Todo ello hace que el precio que cobran los productores se haya elevado casi al doble en un año. No hay demasiados motivos para la queja, pese a que Macri no viene cumpliendo lo prometido.
Este aumento en la cotización ha permitido recuperar la rentabilidad del negocio agrario y también ha desparramado sus beneficios en los diversos componentes del sector que es vislumbrado como uno de los motores centrales que permitirá que el país en su conjunto logre quebrar varios años de recesión.
A las retenciones no las inventó Macri. Ni siquiera Néstor. Ni Duhalde. Son el mecanismo histórico mediante el cual el sector más eficiente de la economía argentina (el agro) ha cedido parte de su rentabilidad al sector menos eficiente (la industria) y al resto de la economía, incluido el Estado.
En Europa ocurre exactamente al revés: es la industria la que subsidia al sector agrario, que produce con precios por encima de los internacionales.
Históricamente, al implementarse una devaluación para acomodar el comercio exterior, se la hacía de forma “compensada”, es decir, reteniendo una parte de los beneficios que fluían al agro merced a esa variación en el tipo de cambio. En los hechos, esto equivale a tipos de cambio diferenciales: uno, barato, para las exportaciones agrarias, y otro, más caro, para las industriales.

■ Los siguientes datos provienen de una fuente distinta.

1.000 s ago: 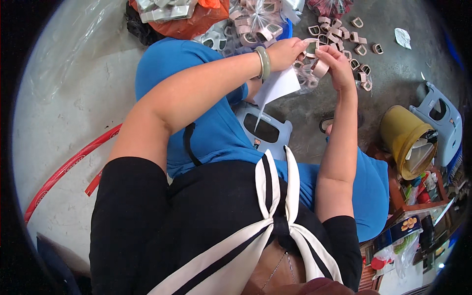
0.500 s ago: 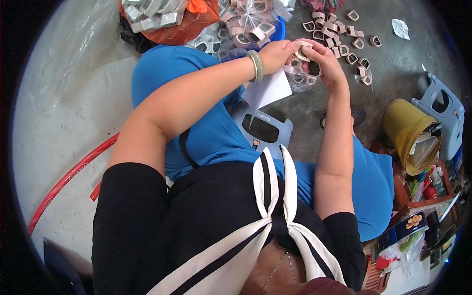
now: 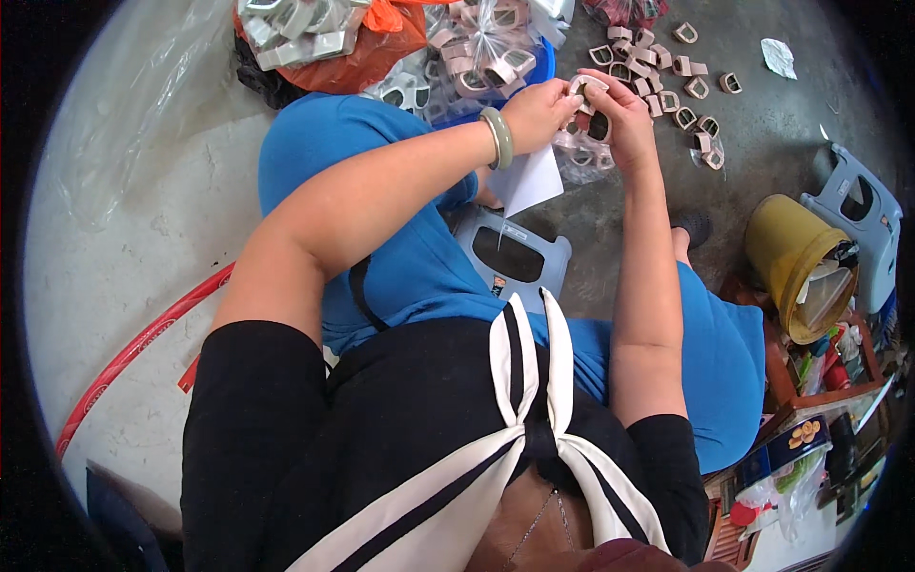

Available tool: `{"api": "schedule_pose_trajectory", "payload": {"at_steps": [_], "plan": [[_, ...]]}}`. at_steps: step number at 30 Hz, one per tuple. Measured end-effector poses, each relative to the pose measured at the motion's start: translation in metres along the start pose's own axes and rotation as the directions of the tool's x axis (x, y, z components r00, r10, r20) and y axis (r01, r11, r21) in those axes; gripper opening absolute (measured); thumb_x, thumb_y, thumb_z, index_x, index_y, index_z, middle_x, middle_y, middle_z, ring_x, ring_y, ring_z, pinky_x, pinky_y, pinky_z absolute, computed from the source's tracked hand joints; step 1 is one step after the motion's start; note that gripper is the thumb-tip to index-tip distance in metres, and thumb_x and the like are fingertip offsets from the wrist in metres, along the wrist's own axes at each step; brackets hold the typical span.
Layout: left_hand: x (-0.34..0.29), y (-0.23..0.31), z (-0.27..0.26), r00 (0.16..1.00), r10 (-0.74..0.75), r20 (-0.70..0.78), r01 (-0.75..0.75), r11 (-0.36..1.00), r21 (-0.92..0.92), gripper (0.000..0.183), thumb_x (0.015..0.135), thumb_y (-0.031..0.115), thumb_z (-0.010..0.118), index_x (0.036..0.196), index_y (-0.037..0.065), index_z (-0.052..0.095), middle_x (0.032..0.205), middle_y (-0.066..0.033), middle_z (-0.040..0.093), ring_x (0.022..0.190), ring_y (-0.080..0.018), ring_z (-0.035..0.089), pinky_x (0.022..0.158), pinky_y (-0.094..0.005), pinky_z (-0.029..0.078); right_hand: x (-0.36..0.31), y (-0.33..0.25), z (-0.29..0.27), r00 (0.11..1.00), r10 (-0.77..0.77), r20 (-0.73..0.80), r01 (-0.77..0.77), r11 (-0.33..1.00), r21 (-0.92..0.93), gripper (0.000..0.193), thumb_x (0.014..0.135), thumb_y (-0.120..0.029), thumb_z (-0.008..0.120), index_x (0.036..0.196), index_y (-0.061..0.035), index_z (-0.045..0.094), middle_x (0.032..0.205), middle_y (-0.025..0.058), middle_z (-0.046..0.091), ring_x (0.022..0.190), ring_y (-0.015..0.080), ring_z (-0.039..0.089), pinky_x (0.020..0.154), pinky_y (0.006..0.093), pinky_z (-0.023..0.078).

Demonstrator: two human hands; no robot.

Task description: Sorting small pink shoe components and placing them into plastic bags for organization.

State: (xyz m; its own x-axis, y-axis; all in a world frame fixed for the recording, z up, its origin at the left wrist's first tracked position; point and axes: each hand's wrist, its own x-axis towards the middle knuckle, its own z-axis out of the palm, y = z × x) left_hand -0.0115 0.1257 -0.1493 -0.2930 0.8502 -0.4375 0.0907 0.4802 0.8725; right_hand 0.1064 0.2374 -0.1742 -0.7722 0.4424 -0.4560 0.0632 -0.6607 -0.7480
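Note:
My left hand, with a pale green bangle on its wrist, pinches one side of a small pale pink D-shaped ring. The fingers of my right hand close on the other side of this ring. A white sheet of paper hangs just below my left hand; whether the fingers also hold it cannot be made out. Under both hands, a clear plastic bag contains several similar rings. Further loose pink rings lie scattered on the dark floor beyond my right hand.
Behind my left hand stand a blue tub with bagged pink rings and an orange bag of white parts. A grey-blue stool is between my knees. To the right are a yellow bucket, another stool and a wooden crate.
The ring has been tilted between my fingers, so its curved outline shows more. My right hand has shifted slightly left and up, and the paper below has swung a little.

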Motion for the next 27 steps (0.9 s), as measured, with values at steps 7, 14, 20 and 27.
{"api": "schedule_pose_trajectory", "payload": {"at_steps": [7, 14, 20, 27], "plan": [[-0.007, 0.015, -0.018, 0.983, -0.182, -0.034, 0.185, 0.975, 0.126, 0.045, 0.084, 0.038, 0.059, 0.107, 0.0, 0.054, 0.075, -0.0053, 0.062, 0.065, -0.0095, 0.056, 0.057, -0.024, 0.044, 0.006, 0.006, -0.025, 0.996, 0.018, -0.092, 0.01, 0.955, 0.296, 0.027, 0.088, -0.024, 0.053, 0.103, -0.0026, 0.056, 0.087, 0.0093, 0.063, 0.066, 0.0151, 0.059, 0.057, 0.0251, 0.049], [-0.015, 0.003, -0.043, 0.921, -0.364, 0.143, 0.332, 0.921, 0.206, 0.035, 0.085, 0.036, 0.057, 0.077, 0.003, 0.063, 0.061, -0.0009, 0.056, 0.051, -0.0093, 0.049, 0.047, -0.0249, 0.038, 0.026, 0.066, -0.02, 0.85, 0.512, 0.127, -0.52, 0.854, 0.035, 0.029, 0.086, -0.024, 0.053, 0.099, 0.0008, 0.058, 0.087, 0.0097, 0.063, 0.068, 0.0193, 0.063, 0.051, 0.0292, 0.052], [-0.042, 0.026, -0.029, 0.713, -0.426, 0.557, 0.633, 0.733, -0.249, 0.025, 0.093, 0.024, 0.046, 0.1, 0.003, 0.058, 0.067, -0.0015, 0.055, 0.048, -0.0036, 0.042, 0.04, -0.0177, 0.032, 0.036, 0.112, 0.001, 0.826, 0.525, -0.203, -0.47, 0.842, 0.265, 0.028, 0.083, -0.032, 0.055, 0.088, -0.005, 0.061, 0.075, 0.0061, 0.06, 0.059, 0.0182, 0.057, 0.047, 0.0335, 0.046], [-0.035, 0.039, -0.058, 0.858, -0.42, 0.296, 0.508, 0.601, -0.617, 0.018, 0.092, 0.021, 0.048, 0.101, 0.007, 0.055, 0.082, -0.0037, 0.062, 0.045, -0.0025, 0.034, 0.038, -0.0169, 0.026, 0.035, 0.101, -0.08, 0.935, 0.255, -0.245, -0.347, 0.53, -0.774, 0.04, 0.081, -0.036, 0.061, 0.107, -0.0056, 0.062, 0.085, 0.007, 0.064, 0.065, 0.0196, 0.062, 0.056, 0.0297, 0.049]]}}
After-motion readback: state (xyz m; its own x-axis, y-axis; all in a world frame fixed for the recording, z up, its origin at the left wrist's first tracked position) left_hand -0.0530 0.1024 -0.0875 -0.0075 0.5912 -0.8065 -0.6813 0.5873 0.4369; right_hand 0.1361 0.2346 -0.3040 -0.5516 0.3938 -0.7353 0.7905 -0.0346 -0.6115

Antes decíamos que la eficiencia del agro provenía de una “ventaja comparativa estática”, término acuñado por Aldo Ferrer. O sea, el agro era más eficiente casi sin quererlo: debido a la fertilidad natural de la pampa argentina.

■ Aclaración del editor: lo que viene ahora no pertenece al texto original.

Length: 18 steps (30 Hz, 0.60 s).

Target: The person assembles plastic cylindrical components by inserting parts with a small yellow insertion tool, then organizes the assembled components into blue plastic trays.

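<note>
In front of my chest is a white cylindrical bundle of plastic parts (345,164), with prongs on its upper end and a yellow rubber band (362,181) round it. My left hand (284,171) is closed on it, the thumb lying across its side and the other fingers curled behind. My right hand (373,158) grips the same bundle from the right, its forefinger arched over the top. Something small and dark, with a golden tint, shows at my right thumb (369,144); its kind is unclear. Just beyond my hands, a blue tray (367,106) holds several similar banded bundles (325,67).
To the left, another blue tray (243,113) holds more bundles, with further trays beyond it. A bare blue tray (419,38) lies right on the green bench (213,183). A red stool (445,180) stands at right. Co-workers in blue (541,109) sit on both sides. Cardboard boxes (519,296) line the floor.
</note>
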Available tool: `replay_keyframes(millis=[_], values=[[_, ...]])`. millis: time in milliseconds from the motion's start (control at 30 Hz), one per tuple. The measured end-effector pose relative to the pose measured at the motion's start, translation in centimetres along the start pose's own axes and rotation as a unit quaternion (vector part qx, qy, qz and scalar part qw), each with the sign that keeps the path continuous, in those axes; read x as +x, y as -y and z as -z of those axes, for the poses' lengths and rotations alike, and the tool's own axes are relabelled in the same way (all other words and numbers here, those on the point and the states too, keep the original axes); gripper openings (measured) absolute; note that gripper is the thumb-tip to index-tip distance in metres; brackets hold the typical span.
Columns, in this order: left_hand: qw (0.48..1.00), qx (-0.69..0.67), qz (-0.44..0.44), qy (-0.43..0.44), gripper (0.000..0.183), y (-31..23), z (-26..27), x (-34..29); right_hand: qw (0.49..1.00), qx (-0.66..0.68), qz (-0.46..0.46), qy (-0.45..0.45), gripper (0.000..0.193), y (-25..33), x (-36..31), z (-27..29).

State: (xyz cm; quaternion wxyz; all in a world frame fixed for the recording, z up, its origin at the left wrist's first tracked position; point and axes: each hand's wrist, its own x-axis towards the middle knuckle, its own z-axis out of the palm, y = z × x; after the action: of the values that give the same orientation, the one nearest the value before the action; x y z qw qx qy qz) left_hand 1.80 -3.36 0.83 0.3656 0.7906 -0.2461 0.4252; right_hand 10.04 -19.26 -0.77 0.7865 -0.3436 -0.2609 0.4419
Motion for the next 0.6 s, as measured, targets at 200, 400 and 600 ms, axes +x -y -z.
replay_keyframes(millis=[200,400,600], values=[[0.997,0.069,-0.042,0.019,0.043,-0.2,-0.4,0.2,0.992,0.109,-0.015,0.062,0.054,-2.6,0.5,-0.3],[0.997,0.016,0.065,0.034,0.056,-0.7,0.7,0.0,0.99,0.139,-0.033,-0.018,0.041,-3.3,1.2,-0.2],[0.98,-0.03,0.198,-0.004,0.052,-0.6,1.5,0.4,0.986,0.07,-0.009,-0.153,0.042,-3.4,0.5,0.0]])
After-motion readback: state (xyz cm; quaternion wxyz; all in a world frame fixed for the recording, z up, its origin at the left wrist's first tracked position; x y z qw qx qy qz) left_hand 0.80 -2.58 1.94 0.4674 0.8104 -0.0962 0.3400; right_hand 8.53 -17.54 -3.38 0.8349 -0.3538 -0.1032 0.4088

Pues bien, esto ya no puede decirse de ese modo. La feracidad de las tierras pampeanas permanece pero se han añadido otros factores tecnológicos que han reforzado la eficiencia del sector y, naturalmente, su rentabilidad: siembra directa, maquinarias, tecnología en semillas, etcétera.
Mientras tanto, el sector industrial sigue en sus bajos niveles de productividad y eficiencia. Siempre anda pidiendo devaluaciones, protección arancelaria, créditos baratos. Un adolescente que nunca termina de ingresar a la adultez.
¿Cuántos años más durará esta diferencia de productividad? ¿Seguirá siempre así? ¿Siempre el agro deberá aportar al resto de los sectores sin que éstos logren emerger de un modo definitivo?
Este es uno de los dilemas centrales de la economía argentina, si no el decisivo.